The Victorian Government paid peanuts and got the inevitable monkeys. The police force was young, ill trained, inexperienced and frequently shickered. A
more proud, lazy, ignorant, tyrannical set of vagabonds could not easily be found
, was Thomas Pierson's summation of the ‘traps' who gave Frances ‘a call' in her store on St Patrick's Day, a sure sign she was selling sly grog.

The Ballarat community expressed outrage that their licence fees were used to support a police force that did nothing to check crime, but was more likely to be embroiled in corruption. Storekeepers who sold grog paid the police. (Frances Pierson didn't sustain a conviction, so she may have been one of the many paying hush money.) Meanwhile, many miners disappeared down shafts in the black of night, either through mishap or misdeed, never to be seen again.

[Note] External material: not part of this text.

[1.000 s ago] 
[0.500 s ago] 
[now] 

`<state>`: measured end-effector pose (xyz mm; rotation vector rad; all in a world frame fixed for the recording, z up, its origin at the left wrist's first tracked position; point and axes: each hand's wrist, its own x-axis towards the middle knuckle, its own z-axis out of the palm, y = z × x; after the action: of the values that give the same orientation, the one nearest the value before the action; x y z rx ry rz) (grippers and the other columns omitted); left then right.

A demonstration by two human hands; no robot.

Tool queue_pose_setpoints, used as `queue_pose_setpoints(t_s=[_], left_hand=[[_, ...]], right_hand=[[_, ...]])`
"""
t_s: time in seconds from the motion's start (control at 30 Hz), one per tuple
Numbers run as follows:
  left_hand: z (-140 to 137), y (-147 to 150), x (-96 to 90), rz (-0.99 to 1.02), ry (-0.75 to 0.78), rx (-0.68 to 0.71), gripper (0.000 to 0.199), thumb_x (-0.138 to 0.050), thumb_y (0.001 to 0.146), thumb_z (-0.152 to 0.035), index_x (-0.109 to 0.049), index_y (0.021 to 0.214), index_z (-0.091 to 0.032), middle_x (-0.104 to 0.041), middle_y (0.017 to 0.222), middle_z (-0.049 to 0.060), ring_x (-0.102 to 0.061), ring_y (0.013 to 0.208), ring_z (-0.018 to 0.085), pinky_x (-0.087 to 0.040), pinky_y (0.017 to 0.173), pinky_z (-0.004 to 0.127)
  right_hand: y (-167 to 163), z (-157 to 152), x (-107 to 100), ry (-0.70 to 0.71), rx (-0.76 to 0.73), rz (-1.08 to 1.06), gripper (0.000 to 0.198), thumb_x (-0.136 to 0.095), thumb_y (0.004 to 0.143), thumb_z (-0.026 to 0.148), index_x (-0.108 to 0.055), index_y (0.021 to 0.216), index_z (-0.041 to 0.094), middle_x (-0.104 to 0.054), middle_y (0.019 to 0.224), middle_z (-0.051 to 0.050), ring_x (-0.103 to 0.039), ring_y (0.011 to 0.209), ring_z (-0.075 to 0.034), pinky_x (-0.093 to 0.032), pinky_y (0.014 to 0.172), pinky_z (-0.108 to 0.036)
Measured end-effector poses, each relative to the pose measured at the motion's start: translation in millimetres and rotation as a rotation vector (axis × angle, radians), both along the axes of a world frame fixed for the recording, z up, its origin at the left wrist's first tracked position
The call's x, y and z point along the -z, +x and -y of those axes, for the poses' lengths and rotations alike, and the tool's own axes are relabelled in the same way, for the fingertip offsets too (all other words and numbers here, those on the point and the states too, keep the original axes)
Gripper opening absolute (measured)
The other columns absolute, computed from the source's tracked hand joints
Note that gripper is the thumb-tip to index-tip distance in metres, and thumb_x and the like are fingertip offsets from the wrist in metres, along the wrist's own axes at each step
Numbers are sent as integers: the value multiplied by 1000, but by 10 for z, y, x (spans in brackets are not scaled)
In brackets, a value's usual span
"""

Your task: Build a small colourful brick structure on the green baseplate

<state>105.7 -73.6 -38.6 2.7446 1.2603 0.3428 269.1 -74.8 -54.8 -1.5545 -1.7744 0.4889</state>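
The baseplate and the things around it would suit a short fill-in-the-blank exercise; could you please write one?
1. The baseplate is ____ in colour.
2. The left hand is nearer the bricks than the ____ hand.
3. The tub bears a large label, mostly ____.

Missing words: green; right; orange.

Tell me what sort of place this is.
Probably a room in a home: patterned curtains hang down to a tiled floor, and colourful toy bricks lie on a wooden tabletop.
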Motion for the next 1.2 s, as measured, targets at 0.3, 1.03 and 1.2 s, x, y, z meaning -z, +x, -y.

Claim jumping was rife, and more often sorted out by fists and bowie knives than police investigation and arbitration. If a policeman deigned to turn up when a digger was killed in a mining accident, reported Thomas Mundy,
Yes he would say he's dead right enough
before thrusting his hand into the dead man's pocket and extracting what money or valuables he had. Chained dogs and pistols under pillows were the preferred means of safeguarding against crime. No one had a shred of confidence in Victoria's finest.